### Problem requirements
Repeat all of the data word for word so that only the pictures are missing from the copy.

### Input material
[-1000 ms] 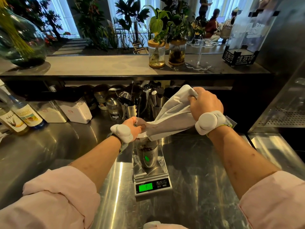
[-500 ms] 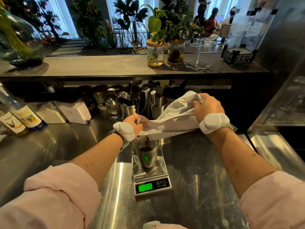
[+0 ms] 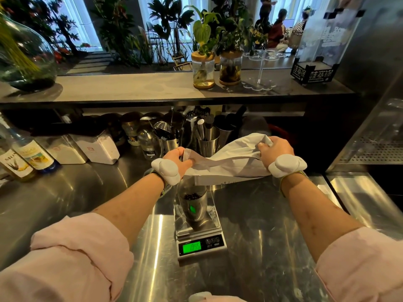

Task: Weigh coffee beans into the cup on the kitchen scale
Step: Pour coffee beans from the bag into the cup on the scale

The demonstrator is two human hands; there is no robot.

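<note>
A steel cup [image 3: 194, 211] stands on the kitchen scale [image 3: 199, 240], whose green display is lit. Dark coffee beans [image 3: 193, 196] lie inside the cup. Above and behind the cup, a white bag [image 3: 229, 164] is held nearly level between both hands. My left hand [image 3: 180, 159] pinches the bag's mouth end, just above the cup's far rim. My right hand [image 3: 274, 149] grips the bag's crumpled bottom end, to the right. White bands sit on both wrists.
The scale rests on a steel counter [image 3: 261, 247]. Behind it stand steel tool cups [image 3: 208, 144], a small bottle [image 3: 148, 144], white canisters [image 3: 102, 149] and syrup bottles [image 3: 32, 155] at left. A shelf [image 3: 130, 88] overhangs the back. A perforated drip tray [image 3: 370, 149] is at right.
My right hand has dropped, so the bag has gone from tilted steeply down toward the cup to almost level. The cup and scale have stayed put.
</note>
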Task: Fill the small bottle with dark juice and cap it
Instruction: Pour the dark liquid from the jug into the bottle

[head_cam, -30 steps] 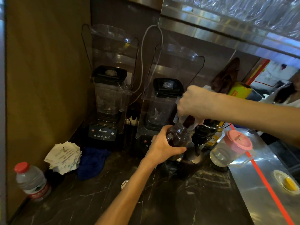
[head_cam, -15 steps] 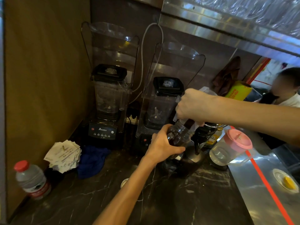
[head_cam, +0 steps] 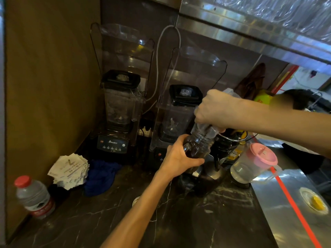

### Solution for this problem
[-1000 ms] 
[-500 ms] 
[+0 ms] 

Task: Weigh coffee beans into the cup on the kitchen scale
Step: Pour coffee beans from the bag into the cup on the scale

The demonstrator is two human hands; there is no robot.

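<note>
A steel cup [image 3: 194, 211] stands on the kitchen scale [image 3: 199, 240], whose green display is lit. Dark coffee beans [image 3: 193, 196] lie inside the cup. Above and behind the cup, a white bag [image 3: 229, 164] is held nearly level between both hands. My left hand [image 3: 180, 159] pinches the bag's mouth end, just above the cup's far rim. My right hand [image 3: 274, 149] grips the bag's crumpled bottom end, to the right. White bands sit on both wrists.
The scale rests on a steel counter [image 3: 261, 247]. Behind it stand steel tool cups [image 3: 208, 144], a small bottle [image 3: 148, 144], white canisters [image 3: 102, 149] and syrup bottles [image 3: 32, 155] at left. A shelf [image 3: 130, 88] overhangs the back. A perforated drip tray [image 3: 370, 149] is at right.
My right hand has dropped, so the bag has gone from tilted steeply down toward the cup to almost level. The cup and scale have stayed put.
</note>
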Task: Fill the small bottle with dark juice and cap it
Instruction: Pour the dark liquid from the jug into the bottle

[head_cam, -30 steps] 
[head_cam, -15 steps] 
[head_cam, +0 steps] 

The output is now complete.